Manufacturing was the most targeted industry last year for the second year in a row. Can you tell us about the factors that have made manufacturing a prime target over the last few years?
This is a symptom of the global threat landscape. Globally, cyber attacks have shifted towards extortion-based attacks. Something about cyber criminals is that, through extortion attacks, they are always going to find the path that causes the most pressure. Pressure means payment at the end of the day. Over the pandemic, there was a lot of lessons that we learned about manufacturing as an industry; when manufacturing is impacted, whether it be through a global pandemic or a cyber attack, there are real world consequences. Supply chains and economic things, where you're actually moving dollars and cents throughout the world, can be impacted by something like manufacturing. They're in a really unique position where criminals are also observing that as well, and they know that they are focusing on manufacturing industries because they are able to apply an industry that is already under a huge amount of pressure with even more pressure through an extortion-based attack. They're able to do things like demand higher payments because they know that these industries are already under the gun, so to speak.
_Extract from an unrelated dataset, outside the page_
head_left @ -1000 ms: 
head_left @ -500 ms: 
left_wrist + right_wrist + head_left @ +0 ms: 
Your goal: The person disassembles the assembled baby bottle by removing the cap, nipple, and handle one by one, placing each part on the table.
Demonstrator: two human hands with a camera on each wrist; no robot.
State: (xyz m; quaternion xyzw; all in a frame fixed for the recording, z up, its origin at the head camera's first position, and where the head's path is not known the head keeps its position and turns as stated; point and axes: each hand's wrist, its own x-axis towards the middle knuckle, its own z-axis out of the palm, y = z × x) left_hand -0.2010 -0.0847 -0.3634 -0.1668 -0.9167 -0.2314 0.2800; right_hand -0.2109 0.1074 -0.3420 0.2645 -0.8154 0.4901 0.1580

And even though finance has fallen into second place, fintechs and financial institutions still need to be vigilant
Finance has been the number one targeted industry from 2015 to 2020. It's not like they have been ignored. It's something that will always be there. Water is always gonna find the lowest point in a floor; criminals are always going to find the path to payment. Finance and insurance have a lot of very crucial data and they have money, so there is always going to be a path to payment at the end of the day. You can't rest on your laurels from being number two. It's still very much important [to remain vigilant] because at any time if, globally, the criminals start to realise that one organisation has a least path of resistance to payment, they are going to shift and they're going to adapt. We've seen how quickly it changes. The pandemic happened and within one year, manufacturing took over and we shifted to these new types of attack. That's how quick it can be. We have to consider that it can shift just like that, and we need to be prepared for it. We need to constantly think that we're number one, because at any moment you could be.
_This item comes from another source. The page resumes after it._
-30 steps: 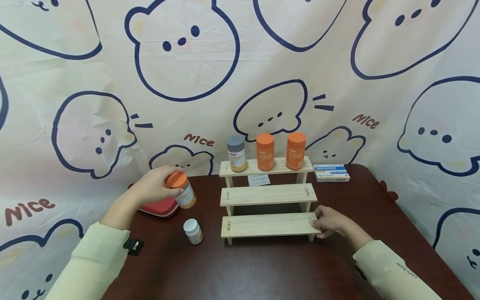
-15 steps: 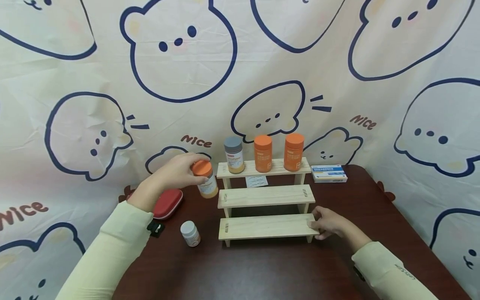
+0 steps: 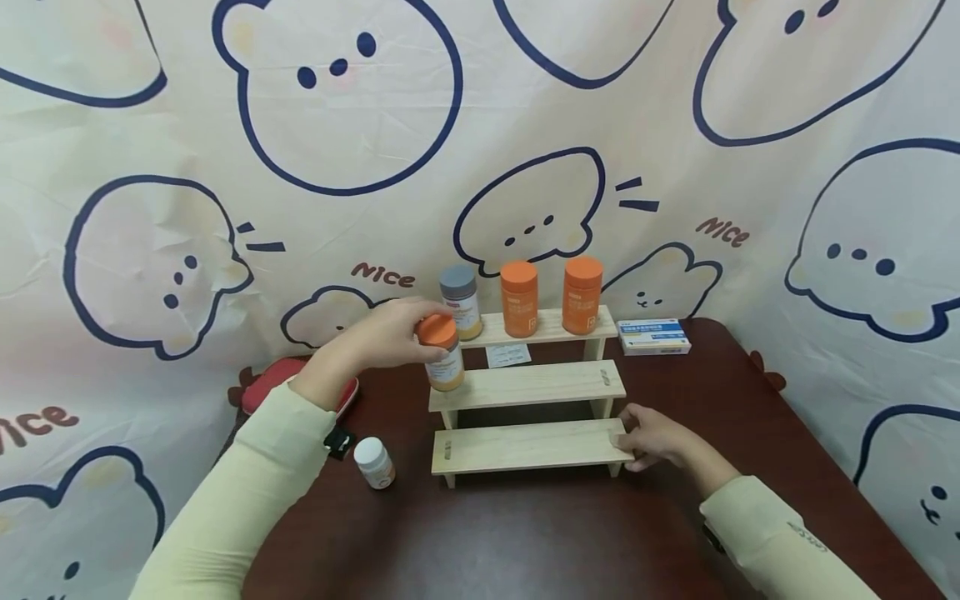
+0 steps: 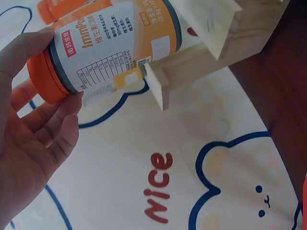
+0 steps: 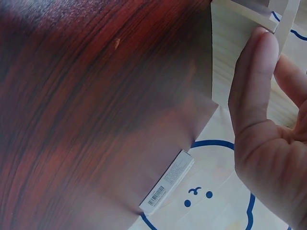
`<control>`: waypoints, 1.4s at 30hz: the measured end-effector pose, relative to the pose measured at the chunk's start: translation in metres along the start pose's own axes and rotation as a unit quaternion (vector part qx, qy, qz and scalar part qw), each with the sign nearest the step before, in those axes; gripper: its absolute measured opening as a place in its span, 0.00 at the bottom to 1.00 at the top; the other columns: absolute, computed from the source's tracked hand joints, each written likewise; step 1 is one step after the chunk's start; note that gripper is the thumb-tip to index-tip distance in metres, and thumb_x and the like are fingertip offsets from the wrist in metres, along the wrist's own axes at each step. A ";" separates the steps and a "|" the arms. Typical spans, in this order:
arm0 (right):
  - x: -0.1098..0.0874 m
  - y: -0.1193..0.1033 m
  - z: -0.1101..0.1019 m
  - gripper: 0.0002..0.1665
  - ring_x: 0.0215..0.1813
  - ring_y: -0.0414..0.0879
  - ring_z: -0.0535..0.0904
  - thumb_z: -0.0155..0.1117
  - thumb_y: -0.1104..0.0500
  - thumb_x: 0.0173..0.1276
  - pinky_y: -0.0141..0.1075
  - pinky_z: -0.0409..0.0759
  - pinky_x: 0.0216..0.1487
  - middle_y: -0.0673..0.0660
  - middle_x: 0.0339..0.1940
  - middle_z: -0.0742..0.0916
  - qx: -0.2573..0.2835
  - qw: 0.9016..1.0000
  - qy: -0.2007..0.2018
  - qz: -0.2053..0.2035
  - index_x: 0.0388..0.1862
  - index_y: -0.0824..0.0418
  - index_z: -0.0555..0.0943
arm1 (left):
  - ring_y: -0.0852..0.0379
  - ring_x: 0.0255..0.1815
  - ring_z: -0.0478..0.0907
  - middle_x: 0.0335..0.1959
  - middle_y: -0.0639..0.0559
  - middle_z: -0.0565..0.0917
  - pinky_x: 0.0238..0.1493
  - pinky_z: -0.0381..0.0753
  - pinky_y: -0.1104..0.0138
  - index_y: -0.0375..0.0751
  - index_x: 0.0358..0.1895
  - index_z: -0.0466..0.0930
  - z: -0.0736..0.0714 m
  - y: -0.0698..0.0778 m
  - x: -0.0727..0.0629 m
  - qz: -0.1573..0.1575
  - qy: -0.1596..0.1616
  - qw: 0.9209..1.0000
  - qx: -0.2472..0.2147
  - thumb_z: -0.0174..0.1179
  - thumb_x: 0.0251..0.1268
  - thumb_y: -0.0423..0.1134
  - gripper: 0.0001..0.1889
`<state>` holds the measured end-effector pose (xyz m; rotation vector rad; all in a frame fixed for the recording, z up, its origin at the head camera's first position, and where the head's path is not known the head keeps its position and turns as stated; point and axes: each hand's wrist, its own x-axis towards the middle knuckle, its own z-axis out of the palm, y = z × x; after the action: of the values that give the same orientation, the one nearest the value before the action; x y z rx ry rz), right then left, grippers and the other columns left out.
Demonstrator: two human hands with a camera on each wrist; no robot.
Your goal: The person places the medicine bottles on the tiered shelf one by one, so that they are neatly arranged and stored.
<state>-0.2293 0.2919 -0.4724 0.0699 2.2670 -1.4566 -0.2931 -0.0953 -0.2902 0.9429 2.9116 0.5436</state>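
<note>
My left hand [image 3: 390, 333] grips a supplement bottle [image 3: 447, 367] by its orange lid. The bottle is at the left end of the wooden stepped rack's middle tier [image 3: 525, 383]; whether its base touches the board I cannot tell. In the left wrist view, the bottle [image 4: 110, 43] shows a white and orange label, with thumb and fingers around the lid. My right hand [image 3: 660, 437] pinches the right end of the bottom tier [image 3: 525, 447]. Up close in the right wrist view, thumb and finger of the right hand [image 5: 268, 124] meet the board's edge.
A grey-lidded bottle [image 3: 461, 304] and two orange bottles [image 3: 520, 300] stand on the top tier. A small white bottle [image 3: 375, 463] stands left of the rack. Behind the left arm lies a red case [image 3: 273, 379]. A blue-and-white box [image 3: 654, 337] lies at the back right.
My left hand has carried the orange-lidded bottle rightward from above the red case to the middle tier's left end. The right hand stays on the bottom tier. The head view has shifted slightly.
</note>
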 end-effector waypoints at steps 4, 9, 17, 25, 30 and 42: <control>0.000 -0.003 0.001 0.23 0.28 0.48 0.79 0.59 0.64 0.66 0.38 0.82 0.26 0.64 0.31 0.79 -0.001 1.000 -0.003 -0.002 0.55 0.72 0.64 | 0.51 0.51 0.73 0.59 0.49 0.75 0.51 0.77 0.57 0.50 0.63 0.72 0.008 -0.002 0.006 0.003 -0.014 1.000 0.006 0.68 0.53 0.47 0.31; 0.002 -0.006 0.003 0.23 0.27 0.48 0.79 0.60 0.65 0.65 0.38 0.82 0.27 0.64 0.31 0.79 0.001 1.000 0.000 -0.003 0.54 0.71 0.64 | 0.52 0.53 0.73 0.62 0.48 0.73 0.53 0.76 0.56 0.49 0.64 0.71 0.017 -0.005 0.008 0.002 -0.025 1.000 0.000 0.68 0.53 0.48 0.32; 0.003 -0.008 0.005 0.23 0.27 0.48 0.79 0.60 0.66 0.64 0.37 0.82 0.26 0.63 0.29 0.79 0.006 1.000 -0.003 -0.001 0.54 0.71 0.64 | 0.52 0.51 0.73 0.60 0.49 0.74 0.52 0.76 0.57 0.47 0.62 0.72 0.024 -0.005 0.008 0.011 -0.037 0.999 -0.002 0.68 0.54 0.47 0.31; 0.003 -0.009 0.004 0.24 0.27 0.48 0.79 0.60 0.65 0.65 0.37 0.82 0.26 0.64 0.30 0.79 0.002 1.000 -0.008 0.000 0.56 0.72 0.63 | 0.50 0.54 0.72 0.64 0.47 0.70 0.54 0.76 0.54 0.51 0.66 0.68 0.029 -0.004 0.006 -0.007 -0.040 0.999 -0.003 0.67 0.56 0.47 0.33; 0.003 -0.007 0.004 0.25 0.27 0.48 0.79 0.60 0.64 0.65 0.37 0.82 0.26 0.64 0.31 0.78 -0.002 1.000 -0.007 0.006 0.56 0.71 0.63 | 0.50 0.59 0.70 0.67 0.47 0.68 0.57 0.73 0.52 0.52 0.68 0.66 0.032 -0.005 0.003 -0.001 -0.032 0.999 -0.004 0.66 0.56 0.50 0.35; 0.001 -0.002 -0.001 0.24 0.28 0.48 0.80 0.59 0.65 0.65 0.38 0.83 0.27 0.65 0.31 0.80 0.010 1.000 -0.006 0.010 0.56 0.72 0.64 | 0.49 0.64 0.67 0.63 0.49 0.72 0.60 0.69 0.49 0.56 0.68 0.66 0.001 -0.002 -0.018 0.021 0.020 0.999 0.012 0.65 0.57 0.53 0.34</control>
<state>-0.2314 0.2920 -0.4704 0.0895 2.2369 -1.4650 -0.2798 -0.1073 -0.2931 1.0113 2.9458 0.5364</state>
What would be your main core message to our readers about cybersecurity within their own business?
I think the main message is that there's no single out-of-the-box solution to cybersecurity. You can't walk into a store and say 'I'll take one security please'. That's just not the way it is. It is a continuous and lifelong journey and one that we must continually evolve and mature with the threat landscape. My best piece of advice with cybersecurity would be to invest in the people, processes and technology that are going to reduce the amount of risk that you have. And then test them. Make sure you're testing them, test them often, and make sure you address those gaps that you find through that testing.